The first females jurors gathered in front of the first courtroom in Laramie – The Blue Front (notorious as Con Moyers (831) Bar, then a theatre for traveling acting troops, later August Trabing used it as his fist store in Laramie)
A re-enactment of the first jury trial to include female jurors is pictured here in front of the first courtroom in Laramie — the National Theatre.  The theatre was originally called “The Blue Front” and  was notorious as Con Moyer’s Bar.

The Blue Front, located on South Front Street, opened as a “Bucket of Blood” style saloon owned by Con Moyers, one of the men hung during the vigilante uprising of October 1868.

Later, the building became the National Theatre, where many plays and performances were stages.

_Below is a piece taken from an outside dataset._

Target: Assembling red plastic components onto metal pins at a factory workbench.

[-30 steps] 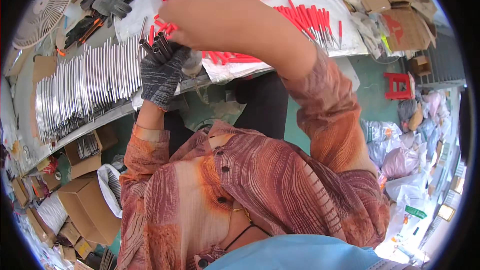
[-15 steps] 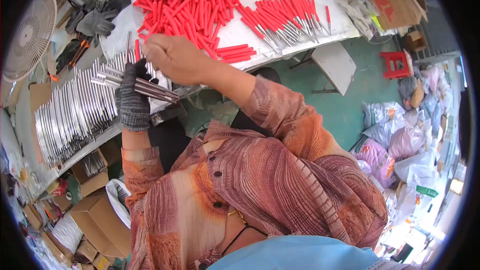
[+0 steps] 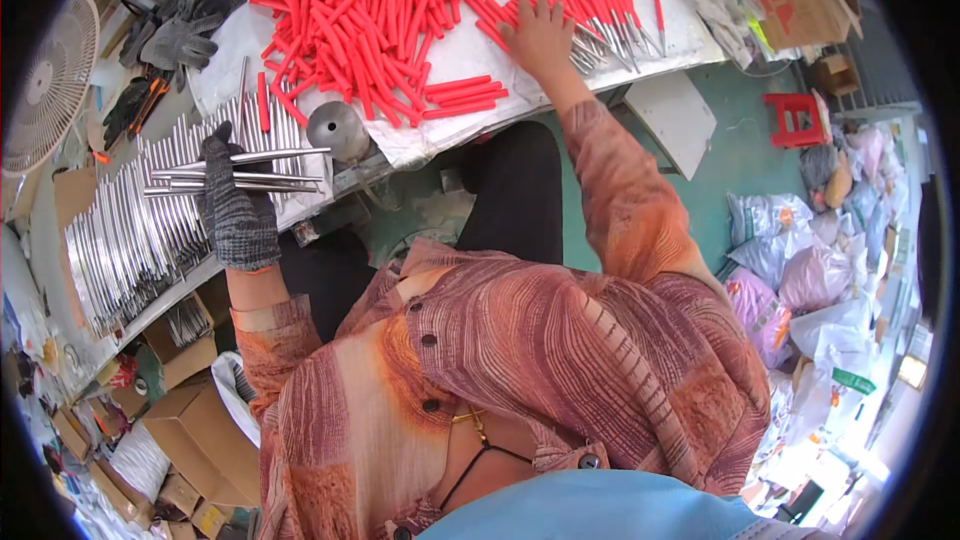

Laramie’s courtroom was moved to the National Theatre to seat the world’s first female jurors, as the locations where other court cases had been held were deemed unsuitable for a proper woman to enter. Even then, it took a great deal of convincing that the theatre was respectable and safe. Justice Howe told the men and women of the jury he had “long seen that woman was a victim to the vices, crimes and immoralities of man, with no power to protect and defend herself from these evils.” Jury duty gave women “such powers of protection.”

In 1869, Augustus Trabing moved his headquarters to Laramie in the old Blue Front Theatre. It was a one-story wooden structure that he painted a bright blue, hence the name Blue Front. When Trabing opened the Laramie Grocery Company at the corner of Garfield and South Second Street, the theatre was used as a warehouse.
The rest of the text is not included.